(What the task asks) Match the string "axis" against each line below, and copy every line that matches.

*** Input records ***

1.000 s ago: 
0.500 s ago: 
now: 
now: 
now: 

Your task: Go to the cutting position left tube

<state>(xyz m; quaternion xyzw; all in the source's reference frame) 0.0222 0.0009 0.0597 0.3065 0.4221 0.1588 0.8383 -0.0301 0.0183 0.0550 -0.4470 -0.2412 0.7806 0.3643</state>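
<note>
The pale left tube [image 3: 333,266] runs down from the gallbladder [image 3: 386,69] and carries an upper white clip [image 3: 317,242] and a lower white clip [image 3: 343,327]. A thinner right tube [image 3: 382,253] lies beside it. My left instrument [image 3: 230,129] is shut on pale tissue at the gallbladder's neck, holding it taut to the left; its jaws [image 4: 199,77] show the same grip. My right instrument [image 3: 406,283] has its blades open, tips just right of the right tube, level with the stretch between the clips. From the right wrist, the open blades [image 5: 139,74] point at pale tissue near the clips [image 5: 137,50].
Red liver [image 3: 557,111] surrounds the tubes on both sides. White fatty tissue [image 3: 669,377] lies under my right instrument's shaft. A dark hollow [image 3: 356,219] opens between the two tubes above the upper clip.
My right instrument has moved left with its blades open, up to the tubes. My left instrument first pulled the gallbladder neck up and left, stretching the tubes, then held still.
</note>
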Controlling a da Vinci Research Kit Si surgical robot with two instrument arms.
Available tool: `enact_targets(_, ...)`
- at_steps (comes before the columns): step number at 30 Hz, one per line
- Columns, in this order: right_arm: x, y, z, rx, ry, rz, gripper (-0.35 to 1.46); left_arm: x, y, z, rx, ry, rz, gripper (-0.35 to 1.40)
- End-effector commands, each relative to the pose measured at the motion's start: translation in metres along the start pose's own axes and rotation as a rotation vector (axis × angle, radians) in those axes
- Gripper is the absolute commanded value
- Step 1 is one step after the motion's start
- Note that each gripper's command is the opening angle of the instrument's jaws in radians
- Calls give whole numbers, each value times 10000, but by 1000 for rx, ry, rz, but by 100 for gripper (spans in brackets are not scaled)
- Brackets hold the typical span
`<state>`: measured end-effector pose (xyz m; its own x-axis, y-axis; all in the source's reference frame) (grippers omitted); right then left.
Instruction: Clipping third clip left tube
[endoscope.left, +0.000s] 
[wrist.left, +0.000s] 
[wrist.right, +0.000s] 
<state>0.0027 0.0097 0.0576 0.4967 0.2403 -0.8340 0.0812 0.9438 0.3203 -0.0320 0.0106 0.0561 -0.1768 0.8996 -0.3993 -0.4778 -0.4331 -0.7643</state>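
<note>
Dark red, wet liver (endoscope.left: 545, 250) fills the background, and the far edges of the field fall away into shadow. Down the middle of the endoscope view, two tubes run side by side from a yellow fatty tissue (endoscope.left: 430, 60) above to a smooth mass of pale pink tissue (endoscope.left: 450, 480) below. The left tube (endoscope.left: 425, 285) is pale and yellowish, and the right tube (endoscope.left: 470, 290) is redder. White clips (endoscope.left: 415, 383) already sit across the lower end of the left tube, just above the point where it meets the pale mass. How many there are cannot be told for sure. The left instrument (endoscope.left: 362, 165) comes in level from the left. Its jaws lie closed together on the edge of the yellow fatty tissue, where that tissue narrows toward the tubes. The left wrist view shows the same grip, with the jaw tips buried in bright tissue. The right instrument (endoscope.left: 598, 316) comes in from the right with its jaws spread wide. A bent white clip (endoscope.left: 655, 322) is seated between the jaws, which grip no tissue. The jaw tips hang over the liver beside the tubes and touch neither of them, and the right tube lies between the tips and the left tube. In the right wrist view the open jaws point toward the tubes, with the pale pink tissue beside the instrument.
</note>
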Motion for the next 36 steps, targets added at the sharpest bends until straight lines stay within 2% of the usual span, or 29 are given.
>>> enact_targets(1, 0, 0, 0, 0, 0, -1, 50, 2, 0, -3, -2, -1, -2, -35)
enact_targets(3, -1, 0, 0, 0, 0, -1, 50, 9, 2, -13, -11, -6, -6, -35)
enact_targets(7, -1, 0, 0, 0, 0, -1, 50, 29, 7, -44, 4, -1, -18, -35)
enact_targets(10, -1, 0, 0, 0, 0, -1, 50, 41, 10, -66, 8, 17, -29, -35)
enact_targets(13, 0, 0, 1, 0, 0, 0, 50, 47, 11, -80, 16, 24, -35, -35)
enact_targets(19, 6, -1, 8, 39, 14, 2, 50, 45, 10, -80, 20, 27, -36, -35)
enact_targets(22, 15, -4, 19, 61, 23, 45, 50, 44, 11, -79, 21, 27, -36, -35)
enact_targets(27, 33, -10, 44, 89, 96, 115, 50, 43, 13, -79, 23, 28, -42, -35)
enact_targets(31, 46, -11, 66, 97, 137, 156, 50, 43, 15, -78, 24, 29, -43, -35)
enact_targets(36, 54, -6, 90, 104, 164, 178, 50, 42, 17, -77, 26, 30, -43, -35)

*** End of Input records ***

(Result)
- End-effector commands, each relative to the pose measured at the motion's start: translation in metres along the start pose's own axes and rotation as a rotation vector (axis × angle, radians) in those axes
`<state>`: measured end-effector pose (xyz m; its own x-axis, y-axis; all in the source's reference frame) (grippers omitted); right then left.

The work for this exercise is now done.